New data and new problems

In economic research, and in particular in development economics, it is important to have access to precise income data. Yet, getting data on income has always been a problem, and even more so before the invention of modern national accounting in the 1930s. One of the particular problems that persisted for a long time was how to deal with price differences across countries. That problem was alleviated – although not entirely solved – by the advent of the International Comparison Project (read the story here og Tim Taylors account of the project here).

Researchers have for the last couple of decades either used various versions of the national account data in the Penn World Tables (PWT) or from the World Bank. No one claims that they are perfect, but both sources tend to yield very similar results. They have also both been regularly updated, with the PWT ending at version 7.3. However, many people have wanted better and even more precise data.

PWT 8.0 was therefore introduced to great fanfare in 2013, when a new team of researchers changed the basic methodology behind the data. These changes were outlined by Robert Feenstra, Robert Inklaar and Marcel Timmer in a highly profiled article in no less than the American Economic Review. Many researchers nonetheless began to get doubts because the new Penn data turned out to look rather different from the old data, and several known economic events were nowhere to be found in the new version. Maxim Pinkovskiy and Xavier Sala-I-Martin for example dcoumented (ungated version here) that both the 2011 version of the World Bank dataset and PWT 7.1 provide a much better fit with development, when one compare the data to long-run changes in light intensity at night, which cannot be manipulated or fiddled with. Something was obviously amiss with PWT 8.0 and 8.1.

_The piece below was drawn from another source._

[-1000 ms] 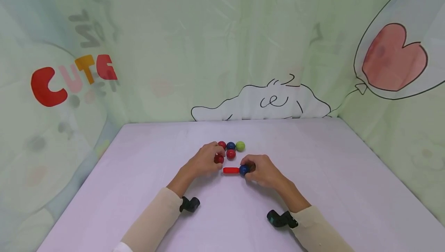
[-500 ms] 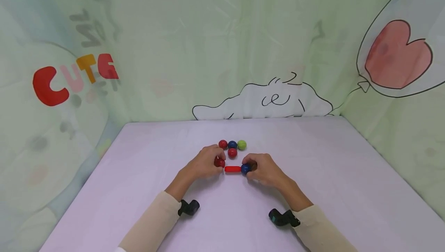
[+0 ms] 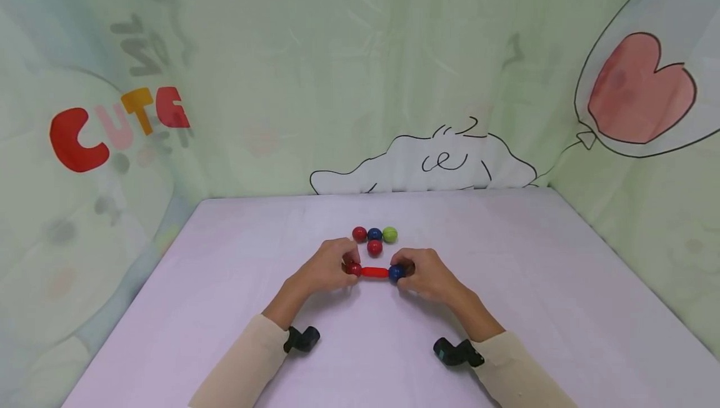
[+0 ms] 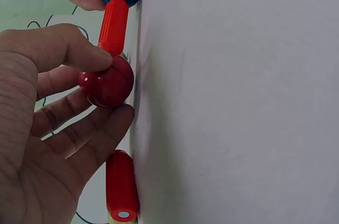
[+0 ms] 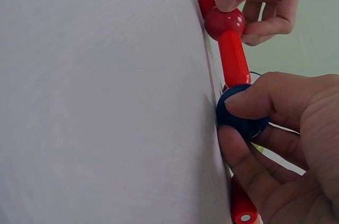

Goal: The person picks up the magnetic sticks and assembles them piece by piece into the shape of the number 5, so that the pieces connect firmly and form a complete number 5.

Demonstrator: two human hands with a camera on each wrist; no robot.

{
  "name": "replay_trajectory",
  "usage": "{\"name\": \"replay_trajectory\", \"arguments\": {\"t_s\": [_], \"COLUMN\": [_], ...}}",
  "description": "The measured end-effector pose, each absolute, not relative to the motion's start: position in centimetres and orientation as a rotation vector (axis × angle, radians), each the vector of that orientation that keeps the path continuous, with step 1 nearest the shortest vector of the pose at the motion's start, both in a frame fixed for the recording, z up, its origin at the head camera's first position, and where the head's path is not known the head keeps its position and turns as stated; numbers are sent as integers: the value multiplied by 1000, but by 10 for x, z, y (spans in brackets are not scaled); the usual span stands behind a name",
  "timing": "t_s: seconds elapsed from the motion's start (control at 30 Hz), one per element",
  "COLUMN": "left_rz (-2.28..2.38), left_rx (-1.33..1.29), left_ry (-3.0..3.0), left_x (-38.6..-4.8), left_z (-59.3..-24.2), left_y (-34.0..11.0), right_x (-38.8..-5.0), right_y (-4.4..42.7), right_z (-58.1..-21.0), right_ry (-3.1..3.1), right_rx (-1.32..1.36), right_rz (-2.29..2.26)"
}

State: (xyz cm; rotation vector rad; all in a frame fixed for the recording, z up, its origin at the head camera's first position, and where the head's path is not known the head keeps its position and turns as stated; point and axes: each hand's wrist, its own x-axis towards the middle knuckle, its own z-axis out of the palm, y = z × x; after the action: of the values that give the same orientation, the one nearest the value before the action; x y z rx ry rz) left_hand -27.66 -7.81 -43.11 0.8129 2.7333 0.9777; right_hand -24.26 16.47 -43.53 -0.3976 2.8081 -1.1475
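In the head view my left hand [image 3: 332,265] pinches a glossy red ball [image 4: 107,85] between thumb and fingers. Facing it, my right hand [image 3: 426,275] holds a dark blue ball [image 5: 242,112] in the same way. A short red rod [image 3: 375,272] with ridged sides spans the two balls, its ends touching both. Ball, rod and ball form a nearly straight line low over the table; whether they touch its surface is hard to tell. Another red rod [image 4: 122,186] lies beyond my left fingers, and one more red rod [image 5: 244,203] shows past my right fingers.
Behind the hands, a red ball [image 3: 359,233], a blue ball [image 3: 374,233] and a yellow-green ball [image 3: 390,234] sit in a row. A second red ball [image 3: 374,247] is just in front of them. The pale table [image 3: 484,227] ends at a printed curtain [image 3: 253,83].
My left hand has brought its red ball down towards me until it meets the rod's left end. My right hand keeps its grip on the blue ball, almost in place.
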Motion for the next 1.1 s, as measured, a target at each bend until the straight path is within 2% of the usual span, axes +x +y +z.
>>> {"name": "replay_trajectory", "arguments": {"t_s": [0.3, 0.7, 1.1], "left_rz": [1040, 1324, 1348], "left_rx": [776, 880, 904], "left_ry": [2707, 2603, 2611], "left_x": [-273, -271, -274], "left_z": [-437, -444, -445], "left_y": [-83, -89, -90], "right_x": [-243, -241, -243], "right_y": [164, 162, 163], "right_z": [-436, -436, -436], "right_ry": [2807, 2819, 2821], "right_rx": [-405, -382, -390], "right_rz": [-1147, -1130, -1119]}}
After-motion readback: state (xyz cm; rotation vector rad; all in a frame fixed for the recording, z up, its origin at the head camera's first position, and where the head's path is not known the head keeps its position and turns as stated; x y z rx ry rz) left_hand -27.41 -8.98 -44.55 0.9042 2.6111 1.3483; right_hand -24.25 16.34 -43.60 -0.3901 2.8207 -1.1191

This year saw the publication of PWT 9.0 with the implicit claim that the beginners’ problems of the new methodology had been sorted out. The question then is which data you can trust and what you use? Interested readers can of course make up their own minds, for example by looking at the Danish data. All three series from the PWT start in 1950, 7.1 ends in 2010 and 9.0 in 2014. Penn provides two series in version 9.0, as the new methodology implies that there are GDP series calculated from expenditures (the ’e’-series in the figures) and other series calculated from output (the ’o’-series). Beginning in 1966, these series can be compared to the purchasing power adjusted series from Statistics Denmark (DS). The clue here is that Denmark has some of the most precise national accounting data, not least because of the tradition of registering everything at the source, which ought to provide a ”most precise” benchmark; a sort of gold standard.  And as is obvious in the figures, the four series match up rather nicely in the very long run. The lowest correlation is 0.96 (between  PWT 9.0 ’o’ and DS). However, as is particularly obvious in the second figure, where I focus on the shorter period between 1970 and 1995, there are substantial and worrying differences in the short-run dynamics. Looking at the annual growth rates, it turns out that PWT 7.1 and DS are almost identical (the correlation is 0.98), while PWT 9.0 is different.

The correlation between growth rates in DS and PWT 9.0 ’e’ is a mere 0.08! The output-based series looks better, but correlations of 0.76 with DS and 0.84 with PWT 7.1 are far from impressive, when the data ought to be calculated from the same base information. The figure also reveals that the new data exhibit a much larger decline in the last years of the Anker Jørgensen governments, and a visibly slower recovery after the conservative government of Poul Schlüter took over in 1982. A few years later, the PWT 7.1 and DS series also exhbit rather different growth rates for the Fogh/Løkke governments between 2001 and 11. PWT 7.1 has an annual average growth rate of 0.25 % and DS one of 0.43 %, while the new PWT data show rates of 1.52 and 2.23 %.

The conclusion is that something is obviously wrong in the new data. New is not always better and I feel obliged to recommend that colleagues, students and anyone else interested in the topic do not use the new PWT series, although they have been sold to the academic community as improved measures.